Franz ist nicht da. Franz trägt die Tracht eines Schwarzwaldmädchens und auf dem Kopf einen Hut mit roten Kugeln aus Wolle, den Bollenhut. Rot, weil Franz noch nicht verheiratet ist. Erst am 8. September. Es wäre also leicht, Franz zu erkennen. Doch er ist nicht da. Drei seiner Freunde sitzen in der Nacht von Samstag auf Sonntag an der Bar im A&O-Hostel und fragen sich, wo er bloß ist. Sie sind doch zusammen losgezogen Richtung Altstadt. Es kann nicht schaden, ein alkoholisches Getränk zu bestellen.

Junggesellenabschiede, Vereinsfahrten und Jungsabende sind das Rückgrat der Bolkerstraße an jedem Samstagabend. Ohne sie müssten Läden wie das Oberbayern ihr Geschäftsmodell überdenken. Irgendwo müssen diese Menschen übernachten, ohne dafür einen Kredit aufnehmen zu müssen. Zum Beispiel im A&O-Hostel/Hotel an der Corneliusstraße, einem sechsstöckigen Gebäude aus den 60ern, in dem früher Büros und eine Bank untergebracht waren. Wer dieses an einem Samstagnachmittag betritt, kommt leicht auf die Idee, dass sie ausschließlich dort übernachten.

Es ist kurz nach drei. In der Lobby und Lounge des Hostels steht die Hitze, obwohl ein Fenster aufgerissen ist. Die Ventilatoren haben keine Chance. Alles lärmt. Neben vielen jungen Frauen drängen sich sehr viele junge Männer nahe der Rezeption. Sie holen sich ihr Bier an der Bar, die direkt an die Rezeption anschließt. Sie lachen. Sie reden, reden, reden.

"Wer ist der Depp? Marco"

Auf T-Shirts wird verkündet, wer bald heiratet. "Wir haben die Lizenz zu feiern", steht vorne auf den Shirts, die eine Gruppe trägt. Hinten wird das erläutert. "Wer ist der Depp? Marco". Nur bei Marco steht "Ich habe die Lizenz zum Heiraten. Ich bin der Depp." Wer nicht wegen eines Junggesellenabschieds da ist, feiert was anderes. Mit der Feuerwehr, den Kumpels, dem Fußballverein, der Landjugend.
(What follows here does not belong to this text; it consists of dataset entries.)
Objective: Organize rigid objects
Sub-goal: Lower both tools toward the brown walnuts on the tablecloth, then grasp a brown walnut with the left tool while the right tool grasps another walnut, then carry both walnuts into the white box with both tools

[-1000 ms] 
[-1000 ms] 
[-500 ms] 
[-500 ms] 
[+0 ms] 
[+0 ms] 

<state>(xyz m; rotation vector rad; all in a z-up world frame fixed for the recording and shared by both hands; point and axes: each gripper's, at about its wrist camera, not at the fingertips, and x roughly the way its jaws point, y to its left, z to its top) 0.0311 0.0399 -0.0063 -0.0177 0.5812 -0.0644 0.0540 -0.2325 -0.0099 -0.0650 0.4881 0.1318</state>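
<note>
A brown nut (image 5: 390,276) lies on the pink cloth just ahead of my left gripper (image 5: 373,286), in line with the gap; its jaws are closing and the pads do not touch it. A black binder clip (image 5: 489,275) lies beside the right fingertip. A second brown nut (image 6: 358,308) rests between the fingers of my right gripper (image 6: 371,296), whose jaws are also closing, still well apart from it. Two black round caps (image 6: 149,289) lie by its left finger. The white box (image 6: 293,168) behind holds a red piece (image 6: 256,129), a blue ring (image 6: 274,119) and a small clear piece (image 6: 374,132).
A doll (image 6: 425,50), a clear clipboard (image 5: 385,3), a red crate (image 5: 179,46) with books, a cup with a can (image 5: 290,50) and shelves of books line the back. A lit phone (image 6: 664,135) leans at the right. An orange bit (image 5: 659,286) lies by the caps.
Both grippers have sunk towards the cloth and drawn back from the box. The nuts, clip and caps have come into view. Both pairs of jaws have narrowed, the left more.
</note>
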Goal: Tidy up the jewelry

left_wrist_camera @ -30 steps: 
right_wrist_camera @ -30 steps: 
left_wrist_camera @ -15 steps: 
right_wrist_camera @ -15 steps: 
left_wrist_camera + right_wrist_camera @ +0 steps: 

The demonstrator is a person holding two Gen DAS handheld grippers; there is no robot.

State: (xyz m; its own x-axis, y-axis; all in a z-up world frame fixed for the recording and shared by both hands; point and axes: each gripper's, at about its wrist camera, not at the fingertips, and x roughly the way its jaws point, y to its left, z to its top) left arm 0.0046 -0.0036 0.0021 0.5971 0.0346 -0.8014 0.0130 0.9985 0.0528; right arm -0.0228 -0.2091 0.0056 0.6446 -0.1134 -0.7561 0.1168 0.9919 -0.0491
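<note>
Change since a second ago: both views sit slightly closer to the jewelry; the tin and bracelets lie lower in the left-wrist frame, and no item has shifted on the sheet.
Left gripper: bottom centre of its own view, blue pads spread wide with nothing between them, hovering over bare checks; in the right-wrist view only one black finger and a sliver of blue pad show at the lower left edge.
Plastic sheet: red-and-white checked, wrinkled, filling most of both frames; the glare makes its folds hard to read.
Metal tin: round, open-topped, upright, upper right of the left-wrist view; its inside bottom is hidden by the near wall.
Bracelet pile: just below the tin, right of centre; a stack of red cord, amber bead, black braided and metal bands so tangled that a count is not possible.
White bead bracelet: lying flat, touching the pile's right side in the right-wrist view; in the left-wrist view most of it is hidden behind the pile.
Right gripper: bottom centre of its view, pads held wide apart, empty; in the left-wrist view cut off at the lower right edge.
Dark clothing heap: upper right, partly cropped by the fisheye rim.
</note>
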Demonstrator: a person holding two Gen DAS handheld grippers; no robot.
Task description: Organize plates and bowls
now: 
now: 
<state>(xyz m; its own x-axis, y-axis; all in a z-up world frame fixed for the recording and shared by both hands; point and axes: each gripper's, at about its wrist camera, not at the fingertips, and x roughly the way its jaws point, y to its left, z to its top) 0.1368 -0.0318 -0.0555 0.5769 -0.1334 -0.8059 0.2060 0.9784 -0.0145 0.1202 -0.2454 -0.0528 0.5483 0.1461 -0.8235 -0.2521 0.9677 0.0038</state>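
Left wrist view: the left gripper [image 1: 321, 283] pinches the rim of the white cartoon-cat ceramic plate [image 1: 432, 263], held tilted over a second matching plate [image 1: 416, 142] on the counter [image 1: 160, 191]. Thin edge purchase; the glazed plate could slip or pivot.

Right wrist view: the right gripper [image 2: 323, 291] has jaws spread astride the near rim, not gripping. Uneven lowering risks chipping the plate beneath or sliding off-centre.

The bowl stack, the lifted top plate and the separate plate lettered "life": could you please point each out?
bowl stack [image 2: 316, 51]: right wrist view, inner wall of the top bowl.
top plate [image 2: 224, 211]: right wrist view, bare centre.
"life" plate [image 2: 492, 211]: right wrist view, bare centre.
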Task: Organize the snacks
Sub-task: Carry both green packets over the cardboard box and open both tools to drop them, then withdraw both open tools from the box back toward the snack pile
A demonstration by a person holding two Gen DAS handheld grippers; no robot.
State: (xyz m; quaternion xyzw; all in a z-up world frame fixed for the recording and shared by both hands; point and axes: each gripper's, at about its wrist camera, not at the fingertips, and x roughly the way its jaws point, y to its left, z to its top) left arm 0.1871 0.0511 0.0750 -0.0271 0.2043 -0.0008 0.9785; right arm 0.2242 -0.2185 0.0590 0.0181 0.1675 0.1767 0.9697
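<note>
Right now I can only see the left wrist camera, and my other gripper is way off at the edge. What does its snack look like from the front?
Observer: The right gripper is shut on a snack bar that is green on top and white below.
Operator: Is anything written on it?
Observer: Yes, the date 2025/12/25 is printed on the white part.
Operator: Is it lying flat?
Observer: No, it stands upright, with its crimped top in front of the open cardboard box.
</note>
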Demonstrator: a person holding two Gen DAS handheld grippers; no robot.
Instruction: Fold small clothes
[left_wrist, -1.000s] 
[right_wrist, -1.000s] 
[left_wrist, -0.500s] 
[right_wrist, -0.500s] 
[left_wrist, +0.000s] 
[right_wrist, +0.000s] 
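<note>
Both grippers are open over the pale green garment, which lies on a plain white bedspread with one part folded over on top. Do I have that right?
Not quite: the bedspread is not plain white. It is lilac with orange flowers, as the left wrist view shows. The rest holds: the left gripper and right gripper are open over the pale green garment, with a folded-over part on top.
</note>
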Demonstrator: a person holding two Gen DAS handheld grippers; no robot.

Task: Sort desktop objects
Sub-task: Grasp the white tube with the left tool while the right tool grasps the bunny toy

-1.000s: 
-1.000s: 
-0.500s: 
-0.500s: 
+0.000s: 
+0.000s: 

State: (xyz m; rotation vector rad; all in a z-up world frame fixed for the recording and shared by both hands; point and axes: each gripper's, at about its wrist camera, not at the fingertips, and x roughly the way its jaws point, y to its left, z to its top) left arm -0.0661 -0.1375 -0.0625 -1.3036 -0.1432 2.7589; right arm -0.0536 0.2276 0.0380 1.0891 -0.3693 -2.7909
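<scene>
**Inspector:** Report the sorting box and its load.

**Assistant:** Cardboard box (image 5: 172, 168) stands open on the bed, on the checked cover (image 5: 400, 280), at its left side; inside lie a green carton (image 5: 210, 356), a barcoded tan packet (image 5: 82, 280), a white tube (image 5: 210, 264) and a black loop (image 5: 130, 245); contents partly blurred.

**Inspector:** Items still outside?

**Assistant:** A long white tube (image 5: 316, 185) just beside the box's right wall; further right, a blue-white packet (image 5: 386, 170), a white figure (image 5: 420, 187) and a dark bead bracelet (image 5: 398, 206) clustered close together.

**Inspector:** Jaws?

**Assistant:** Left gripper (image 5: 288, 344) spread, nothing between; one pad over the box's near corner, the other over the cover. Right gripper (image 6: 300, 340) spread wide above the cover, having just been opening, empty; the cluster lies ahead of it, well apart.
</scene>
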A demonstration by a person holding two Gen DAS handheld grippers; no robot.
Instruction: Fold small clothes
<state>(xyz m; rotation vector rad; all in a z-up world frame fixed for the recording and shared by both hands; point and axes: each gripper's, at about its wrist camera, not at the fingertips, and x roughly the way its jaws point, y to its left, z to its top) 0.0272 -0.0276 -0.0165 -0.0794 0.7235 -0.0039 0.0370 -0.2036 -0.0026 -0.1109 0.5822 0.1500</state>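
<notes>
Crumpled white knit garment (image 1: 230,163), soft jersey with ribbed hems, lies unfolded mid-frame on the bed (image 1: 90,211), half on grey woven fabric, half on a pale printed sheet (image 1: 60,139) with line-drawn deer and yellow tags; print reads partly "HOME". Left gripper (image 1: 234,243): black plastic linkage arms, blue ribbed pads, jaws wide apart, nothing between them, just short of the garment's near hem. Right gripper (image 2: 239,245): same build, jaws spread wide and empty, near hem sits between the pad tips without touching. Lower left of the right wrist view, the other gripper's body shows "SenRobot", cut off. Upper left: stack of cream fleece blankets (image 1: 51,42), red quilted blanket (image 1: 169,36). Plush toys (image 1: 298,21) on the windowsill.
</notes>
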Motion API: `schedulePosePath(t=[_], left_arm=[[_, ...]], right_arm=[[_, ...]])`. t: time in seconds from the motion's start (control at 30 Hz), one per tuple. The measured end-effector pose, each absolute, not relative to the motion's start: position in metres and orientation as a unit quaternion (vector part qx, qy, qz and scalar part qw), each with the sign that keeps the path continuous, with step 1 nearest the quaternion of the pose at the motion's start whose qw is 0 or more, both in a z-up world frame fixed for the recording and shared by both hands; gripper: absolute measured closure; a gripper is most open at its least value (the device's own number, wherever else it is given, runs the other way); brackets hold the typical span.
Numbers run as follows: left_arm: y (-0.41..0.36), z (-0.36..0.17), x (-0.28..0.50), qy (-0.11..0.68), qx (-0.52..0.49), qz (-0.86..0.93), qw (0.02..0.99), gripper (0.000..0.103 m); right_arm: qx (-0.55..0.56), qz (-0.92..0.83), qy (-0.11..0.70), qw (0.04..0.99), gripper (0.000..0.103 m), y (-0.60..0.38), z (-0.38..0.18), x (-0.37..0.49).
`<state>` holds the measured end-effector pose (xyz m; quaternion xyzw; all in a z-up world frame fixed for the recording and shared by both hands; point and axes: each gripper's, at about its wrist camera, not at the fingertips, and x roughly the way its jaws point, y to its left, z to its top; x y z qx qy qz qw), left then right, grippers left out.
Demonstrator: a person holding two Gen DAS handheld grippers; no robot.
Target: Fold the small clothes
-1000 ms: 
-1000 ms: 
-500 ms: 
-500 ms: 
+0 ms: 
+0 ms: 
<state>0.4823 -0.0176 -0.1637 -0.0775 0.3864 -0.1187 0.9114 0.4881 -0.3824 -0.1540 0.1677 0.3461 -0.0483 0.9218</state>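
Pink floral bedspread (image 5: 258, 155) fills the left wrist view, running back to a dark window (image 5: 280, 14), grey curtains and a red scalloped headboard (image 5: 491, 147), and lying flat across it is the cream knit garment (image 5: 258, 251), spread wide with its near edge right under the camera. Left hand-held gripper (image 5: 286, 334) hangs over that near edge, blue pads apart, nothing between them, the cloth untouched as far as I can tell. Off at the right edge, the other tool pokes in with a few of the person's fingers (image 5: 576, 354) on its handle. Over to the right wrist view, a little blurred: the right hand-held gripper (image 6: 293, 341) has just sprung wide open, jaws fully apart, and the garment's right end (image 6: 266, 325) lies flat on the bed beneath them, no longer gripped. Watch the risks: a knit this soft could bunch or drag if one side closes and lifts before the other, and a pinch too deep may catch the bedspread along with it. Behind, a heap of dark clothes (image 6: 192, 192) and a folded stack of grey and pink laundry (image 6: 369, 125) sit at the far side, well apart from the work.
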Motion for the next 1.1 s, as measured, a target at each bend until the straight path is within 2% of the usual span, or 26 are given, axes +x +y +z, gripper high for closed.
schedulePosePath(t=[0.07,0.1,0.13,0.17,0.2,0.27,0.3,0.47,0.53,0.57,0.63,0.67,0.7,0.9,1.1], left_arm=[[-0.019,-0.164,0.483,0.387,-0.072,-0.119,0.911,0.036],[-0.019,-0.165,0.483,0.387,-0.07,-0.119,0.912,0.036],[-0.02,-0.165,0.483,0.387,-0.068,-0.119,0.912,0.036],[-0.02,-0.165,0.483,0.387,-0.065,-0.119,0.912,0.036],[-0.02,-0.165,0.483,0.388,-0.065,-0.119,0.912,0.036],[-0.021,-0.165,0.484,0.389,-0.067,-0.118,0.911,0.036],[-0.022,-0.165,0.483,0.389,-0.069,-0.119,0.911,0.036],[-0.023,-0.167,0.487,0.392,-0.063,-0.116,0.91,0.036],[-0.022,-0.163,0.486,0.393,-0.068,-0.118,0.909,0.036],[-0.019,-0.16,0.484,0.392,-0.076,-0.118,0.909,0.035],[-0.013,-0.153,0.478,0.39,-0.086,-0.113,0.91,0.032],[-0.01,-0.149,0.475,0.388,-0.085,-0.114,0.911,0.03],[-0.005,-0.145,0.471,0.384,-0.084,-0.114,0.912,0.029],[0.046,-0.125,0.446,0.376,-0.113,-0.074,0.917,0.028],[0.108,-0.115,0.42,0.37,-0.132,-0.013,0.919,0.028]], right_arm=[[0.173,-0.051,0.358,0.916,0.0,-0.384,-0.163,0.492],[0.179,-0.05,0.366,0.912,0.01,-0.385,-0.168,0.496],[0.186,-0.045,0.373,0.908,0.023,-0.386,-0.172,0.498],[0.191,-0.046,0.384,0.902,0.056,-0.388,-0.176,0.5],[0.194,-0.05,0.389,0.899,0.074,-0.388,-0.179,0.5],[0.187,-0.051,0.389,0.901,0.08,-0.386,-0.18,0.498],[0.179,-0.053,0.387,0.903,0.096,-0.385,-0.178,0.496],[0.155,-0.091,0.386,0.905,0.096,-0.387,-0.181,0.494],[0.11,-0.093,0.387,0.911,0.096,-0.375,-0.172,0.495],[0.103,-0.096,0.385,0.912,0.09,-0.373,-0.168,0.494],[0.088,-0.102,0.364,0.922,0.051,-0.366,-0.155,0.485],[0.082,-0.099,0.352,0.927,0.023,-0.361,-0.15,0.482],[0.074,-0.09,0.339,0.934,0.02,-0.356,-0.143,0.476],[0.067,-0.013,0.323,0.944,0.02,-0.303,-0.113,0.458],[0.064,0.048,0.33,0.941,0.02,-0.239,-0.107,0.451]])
Es sind bereits Opfer zu beklagen. Ein junger Mann legt seinen schwer angeschlagenen Freund auf einem der Sessel ab. Der schläft sofort ein. Seine Irokesen-Frisur hängt müde nach unten. Auf einem Fernseher läuft Olympia. Beim Radrennen versuchen die Männer, die Grenzen ihres Körpers zu ignorieren. Niemand sieht hin. Es gibt Wichtigeres zu erleben.

Dann kommt Franz mit seinen acht Freunden aus dem Schwarzwald. Franz heißt in Wirklichkeit Tobias und ist 29 Jahre alt, aber alle außer seiner Mutter nennen ihn Franz, daheim in Lauterbach, einem Ort von 3000 Einwohnern, 50 Kilometer nordöstlich von Freiburg. Um halb neun ging es heute in den Zug. Umsteigen in Offenburg, Mannheim und Köln. Franz hat bis zuletzt gehofft, dass es nach Mallorca geht, seine Freunde haben sich für Düsseldorf entschieden. Während er die Tracht mit ausgestopfter Oberweite tragen muss, haben sich seine Freunde T-Shirts übergezogen, auf denen sie Schwarzwald-Tequila für 1 Euro anpreisen. Das ist Kirschwasser, den man mit Schwarzwurst und Senf zu sich nimmt. Auf dem Weg hierhin haben sie bereits alles verkauft und auch selbst einiges konsumiert. Am schlimmsten hat es Franz erwischt.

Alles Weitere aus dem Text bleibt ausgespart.